Mouvement centripète : des équipes centrales resserrées et agiles
L’orientation prise par les grandes entreprises est de ne garder en central que quelques missions prioritaires :
- Le pilotage et les évolutions du SIRH/LMS de plus en plus souvent uniques
- Le « pilotage » du centre de service partagé pour la gestion administrative des formations (car il est de plus en plus externalisé.
- Le pilotage du studio de production de digital learning qui peut être soit interne, soit externe, soit les deux. Les entreprises se cherchent encore dans ce domaine.
- Les écoles de formations internes (généralement une école de management et, pour les plus grandes entreprises, une école par grande fonction : vente et relation client, école des métiers techniques, achat, finance…)
Mouvement centrifuge… une fonction formation plus proche du terrain
Parallèlement, il revient à la fonction formation de créer et d’animer des réseaux d’acteurs locaux de formation. La formation est le plus souvent une mission supplémentaire dans le cadre de la mission principale des managers et experts.
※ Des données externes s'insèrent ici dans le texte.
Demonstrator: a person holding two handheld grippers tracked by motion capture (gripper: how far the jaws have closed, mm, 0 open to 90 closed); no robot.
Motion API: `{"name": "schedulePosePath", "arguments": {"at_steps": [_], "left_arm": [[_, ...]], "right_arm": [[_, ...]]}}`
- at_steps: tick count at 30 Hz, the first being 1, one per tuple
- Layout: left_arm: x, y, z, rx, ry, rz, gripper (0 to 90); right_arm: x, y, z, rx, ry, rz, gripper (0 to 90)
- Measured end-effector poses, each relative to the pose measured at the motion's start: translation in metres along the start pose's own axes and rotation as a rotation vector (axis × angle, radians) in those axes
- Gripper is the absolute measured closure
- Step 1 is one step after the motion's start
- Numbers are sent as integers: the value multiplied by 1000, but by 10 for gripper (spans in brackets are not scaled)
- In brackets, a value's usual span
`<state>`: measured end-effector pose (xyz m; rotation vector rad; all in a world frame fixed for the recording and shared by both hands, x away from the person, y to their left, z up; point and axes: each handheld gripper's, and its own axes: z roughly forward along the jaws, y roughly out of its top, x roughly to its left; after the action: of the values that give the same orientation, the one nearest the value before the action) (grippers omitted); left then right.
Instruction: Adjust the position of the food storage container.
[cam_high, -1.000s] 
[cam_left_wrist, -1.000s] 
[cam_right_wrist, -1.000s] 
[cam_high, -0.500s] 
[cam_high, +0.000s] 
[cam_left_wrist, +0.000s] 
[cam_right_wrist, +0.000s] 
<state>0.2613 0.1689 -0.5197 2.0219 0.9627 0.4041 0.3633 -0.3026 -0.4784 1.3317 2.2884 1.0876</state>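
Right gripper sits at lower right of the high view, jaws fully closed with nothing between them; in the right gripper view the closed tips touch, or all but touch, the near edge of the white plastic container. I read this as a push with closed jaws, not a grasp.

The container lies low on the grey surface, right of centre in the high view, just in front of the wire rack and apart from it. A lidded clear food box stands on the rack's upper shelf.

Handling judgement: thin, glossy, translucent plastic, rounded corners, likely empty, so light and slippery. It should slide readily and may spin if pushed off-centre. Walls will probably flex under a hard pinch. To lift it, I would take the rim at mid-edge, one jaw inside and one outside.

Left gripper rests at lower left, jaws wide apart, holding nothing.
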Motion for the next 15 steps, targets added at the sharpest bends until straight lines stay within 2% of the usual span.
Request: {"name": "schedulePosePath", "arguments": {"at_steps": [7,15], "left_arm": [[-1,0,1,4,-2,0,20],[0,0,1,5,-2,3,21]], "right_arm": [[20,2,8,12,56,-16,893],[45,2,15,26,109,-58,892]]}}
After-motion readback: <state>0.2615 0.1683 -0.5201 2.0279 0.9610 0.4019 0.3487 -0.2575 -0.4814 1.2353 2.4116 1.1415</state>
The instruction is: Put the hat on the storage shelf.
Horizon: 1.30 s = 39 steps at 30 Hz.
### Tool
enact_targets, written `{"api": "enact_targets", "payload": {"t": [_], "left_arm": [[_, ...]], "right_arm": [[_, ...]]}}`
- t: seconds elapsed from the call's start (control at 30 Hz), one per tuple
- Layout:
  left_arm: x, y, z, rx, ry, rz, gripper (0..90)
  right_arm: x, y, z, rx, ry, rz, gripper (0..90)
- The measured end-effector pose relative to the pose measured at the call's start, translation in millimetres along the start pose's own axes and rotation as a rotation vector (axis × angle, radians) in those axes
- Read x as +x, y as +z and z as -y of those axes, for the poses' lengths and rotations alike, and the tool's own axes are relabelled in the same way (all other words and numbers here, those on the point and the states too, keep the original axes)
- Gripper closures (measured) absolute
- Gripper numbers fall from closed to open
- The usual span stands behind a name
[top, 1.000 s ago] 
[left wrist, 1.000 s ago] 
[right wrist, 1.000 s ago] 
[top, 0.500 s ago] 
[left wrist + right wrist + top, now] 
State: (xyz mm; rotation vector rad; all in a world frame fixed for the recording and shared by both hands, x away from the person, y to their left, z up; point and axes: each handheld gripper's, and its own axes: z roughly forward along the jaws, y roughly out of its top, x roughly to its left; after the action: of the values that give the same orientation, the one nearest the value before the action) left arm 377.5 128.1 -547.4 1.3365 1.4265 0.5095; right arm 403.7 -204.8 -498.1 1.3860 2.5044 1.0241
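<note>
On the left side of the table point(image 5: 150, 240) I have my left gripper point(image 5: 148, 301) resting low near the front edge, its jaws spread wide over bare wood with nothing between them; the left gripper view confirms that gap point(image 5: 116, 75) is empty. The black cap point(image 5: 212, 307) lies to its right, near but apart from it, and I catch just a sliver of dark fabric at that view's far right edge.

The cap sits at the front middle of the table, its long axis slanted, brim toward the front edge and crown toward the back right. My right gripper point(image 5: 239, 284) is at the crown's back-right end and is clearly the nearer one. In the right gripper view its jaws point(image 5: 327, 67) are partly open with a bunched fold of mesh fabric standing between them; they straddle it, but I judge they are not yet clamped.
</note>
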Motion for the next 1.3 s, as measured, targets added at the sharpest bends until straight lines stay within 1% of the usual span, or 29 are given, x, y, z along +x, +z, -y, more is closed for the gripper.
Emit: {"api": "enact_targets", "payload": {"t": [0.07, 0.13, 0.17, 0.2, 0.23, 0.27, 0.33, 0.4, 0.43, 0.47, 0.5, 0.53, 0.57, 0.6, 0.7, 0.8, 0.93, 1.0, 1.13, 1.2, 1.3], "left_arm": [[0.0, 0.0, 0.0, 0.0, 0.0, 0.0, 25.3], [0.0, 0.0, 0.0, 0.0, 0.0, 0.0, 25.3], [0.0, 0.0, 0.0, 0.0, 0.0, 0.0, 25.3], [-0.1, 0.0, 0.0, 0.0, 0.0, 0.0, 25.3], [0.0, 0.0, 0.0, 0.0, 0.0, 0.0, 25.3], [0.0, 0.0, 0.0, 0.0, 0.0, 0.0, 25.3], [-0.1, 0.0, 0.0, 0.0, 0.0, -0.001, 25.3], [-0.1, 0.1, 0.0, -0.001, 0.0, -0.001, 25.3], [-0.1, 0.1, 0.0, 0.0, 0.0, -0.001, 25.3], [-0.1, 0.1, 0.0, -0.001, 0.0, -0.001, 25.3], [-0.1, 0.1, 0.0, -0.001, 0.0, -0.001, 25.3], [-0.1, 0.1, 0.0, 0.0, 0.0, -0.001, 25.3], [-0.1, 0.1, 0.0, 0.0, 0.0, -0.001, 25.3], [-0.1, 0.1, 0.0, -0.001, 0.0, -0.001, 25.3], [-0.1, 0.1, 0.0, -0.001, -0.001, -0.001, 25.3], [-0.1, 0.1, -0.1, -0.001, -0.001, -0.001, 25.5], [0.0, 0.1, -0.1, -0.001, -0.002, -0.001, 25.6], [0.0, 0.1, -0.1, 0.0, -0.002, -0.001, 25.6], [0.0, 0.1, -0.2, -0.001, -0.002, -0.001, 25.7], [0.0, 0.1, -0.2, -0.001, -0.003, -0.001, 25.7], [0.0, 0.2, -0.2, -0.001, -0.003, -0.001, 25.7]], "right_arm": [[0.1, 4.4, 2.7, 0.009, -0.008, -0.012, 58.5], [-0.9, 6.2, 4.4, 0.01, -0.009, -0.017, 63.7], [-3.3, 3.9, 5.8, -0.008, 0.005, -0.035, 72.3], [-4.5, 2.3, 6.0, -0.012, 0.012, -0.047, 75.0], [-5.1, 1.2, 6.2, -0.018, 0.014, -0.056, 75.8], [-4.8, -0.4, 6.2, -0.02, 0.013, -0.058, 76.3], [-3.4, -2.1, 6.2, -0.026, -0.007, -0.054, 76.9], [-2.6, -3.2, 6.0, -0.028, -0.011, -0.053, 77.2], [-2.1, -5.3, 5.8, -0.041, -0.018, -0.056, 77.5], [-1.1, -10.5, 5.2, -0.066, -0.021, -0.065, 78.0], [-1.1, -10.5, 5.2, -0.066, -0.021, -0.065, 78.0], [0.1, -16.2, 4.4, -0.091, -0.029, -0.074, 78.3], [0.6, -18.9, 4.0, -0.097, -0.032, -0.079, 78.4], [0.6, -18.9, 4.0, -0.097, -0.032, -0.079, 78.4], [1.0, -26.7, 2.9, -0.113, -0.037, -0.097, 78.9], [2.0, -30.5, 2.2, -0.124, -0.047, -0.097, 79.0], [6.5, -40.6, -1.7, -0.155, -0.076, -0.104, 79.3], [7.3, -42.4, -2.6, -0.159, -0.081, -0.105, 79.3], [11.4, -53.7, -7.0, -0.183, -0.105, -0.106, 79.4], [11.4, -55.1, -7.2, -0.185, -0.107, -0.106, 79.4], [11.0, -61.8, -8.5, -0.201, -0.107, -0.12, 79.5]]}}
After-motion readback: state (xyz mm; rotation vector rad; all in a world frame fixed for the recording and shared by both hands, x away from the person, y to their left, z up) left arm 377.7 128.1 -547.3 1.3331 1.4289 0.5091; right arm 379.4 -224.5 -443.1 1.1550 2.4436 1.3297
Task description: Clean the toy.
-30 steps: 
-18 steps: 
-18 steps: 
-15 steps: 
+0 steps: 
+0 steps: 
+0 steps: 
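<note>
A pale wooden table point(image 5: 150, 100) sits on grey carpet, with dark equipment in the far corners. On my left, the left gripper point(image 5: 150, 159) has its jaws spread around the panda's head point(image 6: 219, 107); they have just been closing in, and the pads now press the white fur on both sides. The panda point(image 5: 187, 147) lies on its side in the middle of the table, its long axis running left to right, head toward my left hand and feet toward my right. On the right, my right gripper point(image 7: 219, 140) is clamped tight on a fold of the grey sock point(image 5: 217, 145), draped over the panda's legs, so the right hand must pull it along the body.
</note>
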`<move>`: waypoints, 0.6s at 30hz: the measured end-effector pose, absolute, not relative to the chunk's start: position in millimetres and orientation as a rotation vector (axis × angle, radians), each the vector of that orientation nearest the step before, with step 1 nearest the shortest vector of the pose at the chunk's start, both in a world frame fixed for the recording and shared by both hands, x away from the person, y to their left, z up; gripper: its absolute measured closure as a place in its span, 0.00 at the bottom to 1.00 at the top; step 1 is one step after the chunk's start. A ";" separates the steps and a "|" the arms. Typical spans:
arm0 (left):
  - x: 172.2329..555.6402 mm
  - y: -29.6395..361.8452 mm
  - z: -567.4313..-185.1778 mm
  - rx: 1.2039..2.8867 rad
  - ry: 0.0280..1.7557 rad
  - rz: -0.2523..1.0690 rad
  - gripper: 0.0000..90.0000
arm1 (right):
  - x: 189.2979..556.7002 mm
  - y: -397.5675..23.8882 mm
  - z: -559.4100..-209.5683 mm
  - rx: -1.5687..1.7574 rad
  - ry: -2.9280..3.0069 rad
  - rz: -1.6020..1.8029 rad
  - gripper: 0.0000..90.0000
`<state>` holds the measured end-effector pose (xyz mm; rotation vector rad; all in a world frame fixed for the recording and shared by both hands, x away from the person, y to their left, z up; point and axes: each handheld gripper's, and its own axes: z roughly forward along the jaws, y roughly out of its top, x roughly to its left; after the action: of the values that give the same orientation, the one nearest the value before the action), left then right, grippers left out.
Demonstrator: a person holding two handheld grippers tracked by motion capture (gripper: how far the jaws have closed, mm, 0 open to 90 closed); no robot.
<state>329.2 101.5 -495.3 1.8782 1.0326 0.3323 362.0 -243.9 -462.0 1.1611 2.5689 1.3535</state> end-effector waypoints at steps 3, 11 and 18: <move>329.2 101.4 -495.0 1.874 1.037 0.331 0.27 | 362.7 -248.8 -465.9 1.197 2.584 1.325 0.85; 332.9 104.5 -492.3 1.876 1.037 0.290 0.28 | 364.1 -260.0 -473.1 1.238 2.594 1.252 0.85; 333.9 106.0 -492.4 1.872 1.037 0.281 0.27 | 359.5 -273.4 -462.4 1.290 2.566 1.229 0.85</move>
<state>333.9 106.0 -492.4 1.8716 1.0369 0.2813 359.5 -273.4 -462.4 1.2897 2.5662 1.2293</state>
On les nomme tuteurs, formateurs terrains, formateurs techniques occasionnels, coachs internes, facilitateurs… A l’origine, il s’agit d’experts d’un domaine sensible. Dans certaines grandes entreprises, cette mission peut être reconnue comme un emploi particulier.
Ces acteurs de terrain (re)créent le lien absolument indispensable entre le collaborateur-apprenant et les ressources pédagogiques digitales à sa disposition. Ils adoucissent les effets parfois violents d’une individualisation de la formation mal maîtrisée. Ils sont la cheville ouvrière d’une formation à la fois « digitale ET humaine ».
Dans ce contexte, la fonction formation devient plus experte, plus agile, davantage orientée apprenant. Elle est organisée en réseau et non plus en « fonction support ». C’est à cette condition qu’elle continuera à créer de la valeur et par conséquent résistera.